**WORK TO BE COMPLETED:** Nothing in the data should be left out or altered when it is retyped.

------------------------------------------------

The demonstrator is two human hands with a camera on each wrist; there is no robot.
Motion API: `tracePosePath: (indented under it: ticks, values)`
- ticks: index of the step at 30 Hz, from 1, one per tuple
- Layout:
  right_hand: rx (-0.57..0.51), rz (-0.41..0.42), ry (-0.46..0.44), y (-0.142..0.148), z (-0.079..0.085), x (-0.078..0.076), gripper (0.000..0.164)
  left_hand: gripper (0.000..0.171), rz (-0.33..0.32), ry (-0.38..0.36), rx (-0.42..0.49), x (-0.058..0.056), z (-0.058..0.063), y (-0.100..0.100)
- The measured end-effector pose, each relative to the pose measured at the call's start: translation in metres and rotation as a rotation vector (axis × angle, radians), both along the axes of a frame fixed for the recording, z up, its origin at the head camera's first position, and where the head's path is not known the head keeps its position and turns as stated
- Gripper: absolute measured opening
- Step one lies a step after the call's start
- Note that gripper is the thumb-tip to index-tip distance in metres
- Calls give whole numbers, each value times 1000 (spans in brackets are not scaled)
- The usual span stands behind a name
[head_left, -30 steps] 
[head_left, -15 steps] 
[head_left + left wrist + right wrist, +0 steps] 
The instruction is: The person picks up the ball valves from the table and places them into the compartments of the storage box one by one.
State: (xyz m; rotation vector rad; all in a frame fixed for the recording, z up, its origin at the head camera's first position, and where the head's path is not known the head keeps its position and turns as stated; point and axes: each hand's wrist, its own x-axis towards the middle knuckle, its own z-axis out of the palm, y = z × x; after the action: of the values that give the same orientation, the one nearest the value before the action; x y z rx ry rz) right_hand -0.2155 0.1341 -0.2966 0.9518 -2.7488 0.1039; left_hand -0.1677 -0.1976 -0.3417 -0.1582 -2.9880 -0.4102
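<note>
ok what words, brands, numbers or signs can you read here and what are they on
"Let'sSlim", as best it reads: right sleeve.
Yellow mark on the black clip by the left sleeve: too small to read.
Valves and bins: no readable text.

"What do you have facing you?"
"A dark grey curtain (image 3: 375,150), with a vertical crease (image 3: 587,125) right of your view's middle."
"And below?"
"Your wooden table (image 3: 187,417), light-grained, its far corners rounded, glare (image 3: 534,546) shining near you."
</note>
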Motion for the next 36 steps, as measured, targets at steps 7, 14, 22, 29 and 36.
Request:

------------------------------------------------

**EXPECTED OUTPUT:**
The demonstrator is two human hands with a camera on each wrist; there is no robot.
Motion API: `tracePosePath: (indented under it: ticks, values)`
- ticks: index of the step at 30 Hz, from 1, one per tuple
- Layout:
  right_hand: rx (-0.57..0.51), rz (-0.41..0.42), ry (-0.46..0.44), y (-0.142..0.148), z (-0.079..0.085), x (-0.078..0.076), gripper (0.000..0.164)
  left_hand: gripper (0.000..0.171), rz (-0.33..0.32), ry (-0.38..0.36), rx (-0.42..0.49), x (-0.058..0.056), z (-0.058..0.063), y (-0.100..0.100)
- The measured end-effector pose, each relative to the pose measured at the call's start: translation in metres and rotation as a rotation vector (axis × angle, radians), both along the axes of a frame fixed for the recording, z up, its origin at the head camera's first position, and where the head's path is not known the head keeps its position and turns as stated
- Gripper: absolute measured opening
- Step one lies a step after the call's start
- Note that gripper is the thumb-tip to index-tip distance in metres
- Calls give whole numbers, each value times 1000 (spans in brackets are not scaled)
- The usual span stands behind a name
[head_left, -30 steps] 
[head_left, -15 steps] 
[head_left + left wrist + right wrist, +0 steps] 
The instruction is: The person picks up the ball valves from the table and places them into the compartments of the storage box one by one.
State: (xyz m; rotation vector rad; all in a frame fixed for the recording, z up, its origin at the head camera's first position, and where the head's path is not known the head keeps its position and turns as stated; point and axes: each hand's wrist, its own x-axis towards the middle knuckle, its own z-axis out of the palm, y = z × x; after the action: of the values that give the same orientation, the one nearest the value before the action; x y z rx ry rz) right_hand -0.2155 0.1341 -0.2966 0.9518 -2.7488 0.1039; left_hand -0.1677 -0.1976 -0.3417 -0.1582 -2.9880 -0.4102
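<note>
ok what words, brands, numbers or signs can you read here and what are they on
"Let'sSlim", as best it reads: right sleeve.
Yellow mark on the black clip by the left sleeve: too small to read.
Valves and bins: no readable text.

"What do you have facing you?"
"A dark grey curtain (image 3: 375,150), with a vertical crease (image 3: 587,125) right of your view's middle."
"And below?"
"Your wooden table (image 3: 187,417), light-grained, its far corners rounded, glare (image 3: 534,546) shining near you."
</note>
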Motion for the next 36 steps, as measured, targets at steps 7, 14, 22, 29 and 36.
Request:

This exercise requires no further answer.